* [Problem]: Examine each line of the data. Copy the line if it includes the word "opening".

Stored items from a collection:
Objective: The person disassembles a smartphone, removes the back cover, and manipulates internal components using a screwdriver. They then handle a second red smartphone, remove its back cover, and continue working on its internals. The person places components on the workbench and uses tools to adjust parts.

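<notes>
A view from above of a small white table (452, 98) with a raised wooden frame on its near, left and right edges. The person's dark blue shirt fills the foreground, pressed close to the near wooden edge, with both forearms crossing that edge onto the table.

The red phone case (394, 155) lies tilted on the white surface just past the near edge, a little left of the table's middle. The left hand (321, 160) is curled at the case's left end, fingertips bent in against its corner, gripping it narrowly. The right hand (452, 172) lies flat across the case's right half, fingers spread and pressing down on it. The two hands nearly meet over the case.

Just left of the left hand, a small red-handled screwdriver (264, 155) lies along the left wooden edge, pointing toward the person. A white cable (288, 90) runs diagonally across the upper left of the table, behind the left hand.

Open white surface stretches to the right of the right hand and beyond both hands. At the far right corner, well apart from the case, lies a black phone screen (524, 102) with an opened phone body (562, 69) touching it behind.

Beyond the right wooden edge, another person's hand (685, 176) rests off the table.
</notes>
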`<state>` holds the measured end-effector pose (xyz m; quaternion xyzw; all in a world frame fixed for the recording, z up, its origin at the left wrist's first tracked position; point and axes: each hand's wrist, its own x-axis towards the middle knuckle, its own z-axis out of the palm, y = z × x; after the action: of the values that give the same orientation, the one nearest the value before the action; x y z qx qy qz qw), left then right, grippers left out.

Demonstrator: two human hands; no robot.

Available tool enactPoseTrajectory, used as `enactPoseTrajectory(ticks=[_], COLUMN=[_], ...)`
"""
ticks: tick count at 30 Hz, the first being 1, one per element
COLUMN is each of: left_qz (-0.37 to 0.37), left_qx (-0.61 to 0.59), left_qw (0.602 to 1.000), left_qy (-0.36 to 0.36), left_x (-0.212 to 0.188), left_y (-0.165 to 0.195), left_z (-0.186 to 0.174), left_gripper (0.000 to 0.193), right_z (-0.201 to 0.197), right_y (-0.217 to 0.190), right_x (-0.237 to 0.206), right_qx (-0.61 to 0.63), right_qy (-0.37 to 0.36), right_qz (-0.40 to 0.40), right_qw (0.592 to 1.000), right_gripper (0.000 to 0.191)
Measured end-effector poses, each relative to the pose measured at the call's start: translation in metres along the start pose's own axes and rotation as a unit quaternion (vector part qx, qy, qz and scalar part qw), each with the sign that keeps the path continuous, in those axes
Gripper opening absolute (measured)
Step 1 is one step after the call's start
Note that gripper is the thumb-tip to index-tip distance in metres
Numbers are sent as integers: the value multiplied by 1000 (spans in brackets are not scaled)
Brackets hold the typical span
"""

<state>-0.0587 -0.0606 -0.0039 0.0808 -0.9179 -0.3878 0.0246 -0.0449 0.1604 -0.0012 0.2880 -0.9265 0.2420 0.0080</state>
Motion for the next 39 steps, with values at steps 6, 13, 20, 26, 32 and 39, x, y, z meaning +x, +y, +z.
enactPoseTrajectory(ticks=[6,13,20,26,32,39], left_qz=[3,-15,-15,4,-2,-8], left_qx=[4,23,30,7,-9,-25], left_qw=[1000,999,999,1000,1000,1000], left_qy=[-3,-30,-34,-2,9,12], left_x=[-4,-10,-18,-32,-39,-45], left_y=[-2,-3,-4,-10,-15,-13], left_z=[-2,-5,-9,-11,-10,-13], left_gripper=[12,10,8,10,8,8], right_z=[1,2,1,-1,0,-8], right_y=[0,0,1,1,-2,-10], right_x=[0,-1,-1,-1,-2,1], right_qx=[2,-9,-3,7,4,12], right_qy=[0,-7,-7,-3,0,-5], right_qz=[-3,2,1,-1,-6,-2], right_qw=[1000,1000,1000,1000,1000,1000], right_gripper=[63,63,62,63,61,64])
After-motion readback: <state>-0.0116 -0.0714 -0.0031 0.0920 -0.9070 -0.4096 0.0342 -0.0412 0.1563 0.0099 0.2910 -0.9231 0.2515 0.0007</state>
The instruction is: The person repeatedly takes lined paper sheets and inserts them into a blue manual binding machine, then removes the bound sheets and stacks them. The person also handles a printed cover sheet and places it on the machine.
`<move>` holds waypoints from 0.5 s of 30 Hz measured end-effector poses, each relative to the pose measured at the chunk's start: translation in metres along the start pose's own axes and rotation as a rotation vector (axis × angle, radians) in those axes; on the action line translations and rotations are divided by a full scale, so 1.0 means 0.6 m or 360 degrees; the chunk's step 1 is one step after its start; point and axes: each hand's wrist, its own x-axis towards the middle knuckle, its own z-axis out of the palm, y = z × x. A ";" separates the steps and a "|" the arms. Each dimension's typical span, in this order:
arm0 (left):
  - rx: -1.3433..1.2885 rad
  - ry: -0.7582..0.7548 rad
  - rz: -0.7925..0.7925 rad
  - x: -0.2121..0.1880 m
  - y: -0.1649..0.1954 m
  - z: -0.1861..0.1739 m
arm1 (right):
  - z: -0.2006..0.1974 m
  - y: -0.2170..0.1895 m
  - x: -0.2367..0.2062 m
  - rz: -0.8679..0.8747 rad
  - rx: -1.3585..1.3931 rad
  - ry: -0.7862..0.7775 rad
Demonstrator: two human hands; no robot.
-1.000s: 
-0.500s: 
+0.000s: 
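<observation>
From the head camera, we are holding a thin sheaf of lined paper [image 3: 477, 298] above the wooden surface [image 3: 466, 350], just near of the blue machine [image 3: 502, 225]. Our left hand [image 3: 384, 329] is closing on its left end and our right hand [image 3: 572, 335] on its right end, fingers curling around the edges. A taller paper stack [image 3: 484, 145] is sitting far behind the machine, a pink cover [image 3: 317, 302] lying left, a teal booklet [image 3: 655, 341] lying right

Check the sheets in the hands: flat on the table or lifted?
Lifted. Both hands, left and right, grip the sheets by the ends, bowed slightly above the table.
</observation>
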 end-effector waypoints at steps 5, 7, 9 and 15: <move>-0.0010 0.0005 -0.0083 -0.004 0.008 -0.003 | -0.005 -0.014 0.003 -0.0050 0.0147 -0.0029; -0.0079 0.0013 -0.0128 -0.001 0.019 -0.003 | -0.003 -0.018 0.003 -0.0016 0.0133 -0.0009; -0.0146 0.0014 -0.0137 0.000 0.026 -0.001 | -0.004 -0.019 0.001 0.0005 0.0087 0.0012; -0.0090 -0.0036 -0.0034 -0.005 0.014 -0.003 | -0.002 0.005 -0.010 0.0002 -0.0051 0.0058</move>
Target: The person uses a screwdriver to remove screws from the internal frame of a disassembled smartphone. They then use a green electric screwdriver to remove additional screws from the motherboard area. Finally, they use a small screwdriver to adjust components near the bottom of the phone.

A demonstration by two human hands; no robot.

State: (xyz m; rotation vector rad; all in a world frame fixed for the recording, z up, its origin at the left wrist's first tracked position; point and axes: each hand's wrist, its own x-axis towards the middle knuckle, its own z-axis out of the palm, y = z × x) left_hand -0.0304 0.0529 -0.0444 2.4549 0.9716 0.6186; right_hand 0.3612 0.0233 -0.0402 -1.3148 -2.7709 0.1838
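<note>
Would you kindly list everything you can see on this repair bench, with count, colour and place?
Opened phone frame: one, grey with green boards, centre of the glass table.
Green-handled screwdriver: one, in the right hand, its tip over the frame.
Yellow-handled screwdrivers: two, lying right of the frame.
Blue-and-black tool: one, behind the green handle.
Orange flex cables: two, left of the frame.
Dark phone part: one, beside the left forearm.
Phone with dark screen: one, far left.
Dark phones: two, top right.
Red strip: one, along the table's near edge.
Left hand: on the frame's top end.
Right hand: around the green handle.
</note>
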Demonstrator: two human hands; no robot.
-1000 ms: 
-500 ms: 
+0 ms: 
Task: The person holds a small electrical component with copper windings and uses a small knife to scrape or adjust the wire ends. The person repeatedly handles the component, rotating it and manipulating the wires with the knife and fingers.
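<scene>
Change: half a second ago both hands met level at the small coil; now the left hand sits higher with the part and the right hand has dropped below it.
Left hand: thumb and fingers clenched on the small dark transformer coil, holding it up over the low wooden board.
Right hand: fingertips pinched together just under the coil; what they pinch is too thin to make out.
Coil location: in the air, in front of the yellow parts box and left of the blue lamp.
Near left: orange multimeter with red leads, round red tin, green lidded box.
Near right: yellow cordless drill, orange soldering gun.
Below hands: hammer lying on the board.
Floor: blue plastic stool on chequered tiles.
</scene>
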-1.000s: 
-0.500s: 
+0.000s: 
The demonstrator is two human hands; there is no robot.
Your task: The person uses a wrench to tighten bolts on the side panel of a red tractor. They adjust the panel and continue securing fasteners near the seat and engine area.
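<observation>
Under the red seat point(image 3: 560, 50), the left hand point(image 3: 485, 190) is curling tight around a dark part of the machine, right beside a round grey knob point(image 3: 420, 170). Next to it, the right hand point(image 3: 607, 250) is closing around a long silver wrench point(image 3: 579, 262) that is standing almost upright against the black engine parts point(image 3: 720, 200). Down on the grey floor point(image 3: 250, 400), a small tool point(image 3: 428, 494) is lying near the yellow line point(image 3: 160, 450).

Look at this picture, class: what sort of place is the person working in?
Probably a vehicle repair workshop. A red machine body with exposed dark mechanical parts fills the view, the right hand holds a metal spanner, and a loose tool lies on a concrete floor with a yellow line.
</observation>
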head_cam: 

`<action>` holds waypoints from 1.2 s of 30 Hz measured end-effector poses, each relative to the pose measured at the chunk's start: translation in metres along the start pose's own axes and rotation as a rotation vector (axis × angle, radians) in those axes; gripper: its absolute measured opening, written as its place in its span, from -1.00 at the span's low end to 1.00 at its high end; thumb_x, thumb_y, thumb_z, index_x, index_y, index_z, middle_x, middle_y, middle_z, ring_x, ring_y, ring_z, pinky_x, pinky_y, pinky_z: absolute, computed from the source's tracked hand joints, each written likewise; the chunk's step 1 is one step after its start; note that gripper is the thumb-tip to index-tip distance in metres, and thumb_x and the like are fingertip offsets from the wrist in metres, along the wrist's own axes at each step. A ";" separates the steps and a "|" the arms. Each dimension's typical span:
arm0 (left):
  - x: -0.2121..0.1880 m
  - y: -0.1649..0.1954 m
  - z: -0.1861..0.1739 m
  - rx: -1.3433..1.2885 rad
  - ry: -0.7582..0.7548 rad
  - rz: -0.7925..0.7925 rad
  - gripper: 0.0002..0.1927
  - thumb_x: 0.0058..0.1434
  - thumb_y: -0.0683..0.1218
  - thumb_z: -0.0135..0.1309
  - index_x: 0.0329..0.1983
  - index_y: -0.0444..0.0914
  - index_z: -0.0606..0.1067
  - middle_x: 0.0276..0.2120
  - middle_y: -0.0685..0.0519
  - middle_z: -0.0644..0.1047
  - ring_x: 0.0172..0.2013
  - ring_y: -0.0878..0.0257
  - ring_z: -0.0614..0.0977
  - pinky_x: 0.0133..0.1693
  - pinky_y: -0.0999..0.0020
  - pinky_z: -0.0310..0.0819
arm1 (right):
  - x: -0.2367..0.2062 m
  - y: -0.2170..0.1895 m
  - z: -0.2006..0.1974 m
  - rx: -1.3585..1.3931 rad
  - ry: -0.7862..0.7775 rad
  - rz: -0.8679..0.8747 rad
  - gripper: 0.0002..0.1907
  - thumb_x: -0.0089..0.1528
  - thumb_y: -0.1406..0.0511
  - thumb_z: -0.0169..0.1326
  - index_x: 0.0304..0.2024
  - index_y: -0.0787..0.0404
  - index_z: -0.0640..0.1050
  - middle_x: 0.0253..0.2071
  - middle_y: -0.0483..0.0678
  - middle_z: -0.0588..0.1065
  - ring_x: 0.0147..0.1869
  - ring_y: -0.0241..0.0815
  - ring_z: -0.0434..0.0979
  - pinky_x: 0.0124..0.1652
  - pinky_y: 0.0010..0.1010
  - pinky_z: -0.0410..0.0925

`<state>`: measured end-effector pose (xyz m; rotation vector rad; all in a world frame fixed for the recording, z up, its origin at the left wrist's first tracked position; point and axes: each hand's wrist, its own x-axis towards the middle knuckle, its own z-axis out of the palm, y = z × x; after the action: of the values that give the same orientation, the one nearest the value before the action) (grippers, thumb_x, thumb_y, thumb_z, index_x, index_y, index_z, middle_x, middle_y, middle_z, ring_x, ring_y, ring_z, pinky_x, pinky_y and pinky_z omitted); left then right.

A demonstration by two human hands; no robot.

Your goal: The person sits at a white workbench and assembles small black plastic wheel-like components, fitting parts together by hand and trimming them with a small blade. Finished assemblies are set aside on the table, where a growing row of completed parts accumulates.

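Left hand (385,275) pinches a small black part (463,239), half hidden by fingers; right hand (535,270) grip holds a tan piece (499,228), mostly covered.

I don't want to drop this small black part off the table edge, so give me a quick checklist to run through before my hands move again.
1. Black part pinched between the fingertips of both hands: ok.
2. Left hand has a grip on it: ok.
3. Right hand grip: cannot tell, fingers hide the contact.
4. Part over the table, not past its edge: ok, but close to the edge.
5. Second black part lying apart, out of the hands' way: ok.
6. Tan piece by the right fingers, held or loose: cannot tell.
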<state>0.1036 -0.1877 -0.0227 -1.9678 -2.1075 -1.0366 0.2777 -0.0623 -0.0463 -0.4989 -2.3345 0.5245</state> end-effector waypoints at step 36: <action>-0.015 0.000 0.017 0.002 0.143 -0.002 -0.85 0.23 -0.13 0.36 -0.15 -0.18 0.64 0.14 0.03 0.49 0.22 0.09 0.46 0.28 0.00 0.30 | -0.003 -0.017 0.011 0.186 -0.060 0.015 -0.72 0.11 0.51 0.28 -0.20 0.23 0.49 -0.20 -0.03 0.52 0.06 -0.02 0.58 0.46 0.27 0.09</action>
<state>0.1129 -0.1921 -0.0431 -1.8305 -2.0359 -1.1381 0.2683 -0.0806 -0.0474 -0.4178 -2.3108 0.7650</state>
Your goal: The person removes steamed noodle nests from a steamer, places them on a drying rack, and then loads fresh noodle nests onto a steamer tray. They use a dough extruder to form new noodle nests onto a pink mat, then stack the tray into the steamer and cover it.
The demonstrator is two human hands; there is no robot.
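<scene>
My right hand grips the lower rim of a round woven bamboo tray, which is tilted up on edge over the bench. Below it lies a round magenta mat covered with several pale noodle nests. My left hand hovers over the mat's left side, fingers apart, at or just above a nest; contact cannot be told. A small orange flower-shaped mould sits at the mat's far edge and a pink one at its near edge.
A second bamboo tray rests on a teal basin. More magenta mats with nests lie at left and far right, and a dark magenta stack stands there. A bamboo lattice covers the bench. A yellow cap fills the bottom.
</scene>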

* [Exercise output]:
Gripper opening absolute (measured)
`<action>` holds waypoints from 1.2 s of 30 Hz measured end-effector poses, each relative to the pose measured at the chunk's start: translation in metres along the start pose's own axes and rotation as a rotation vector (axis × angle, radians) in those axes; gripper: its absolute measured opening, written as its place in its span, from -1.00 at the span's low end to 1.00 at its high end; thumb_x, thumb_y, thumb_z, index_x, index_y, index_z, middle_x, middle_y, middle_z, ring_x, ring_y, ring_z, pinky_x, pinky_y, pinky_z: absolute, computed from the source's tracked hand joints, each written likewise; the chunk's step 1 is one step after its start; note that gripper is the thumb-tip to index-tip distance in metres, and thumb_x and the like are fingertip offsets from the wrist in metres, along the wrist's own axes at each step. A ";" separates the steps and a "|" the arms. Each dimension's typical span:

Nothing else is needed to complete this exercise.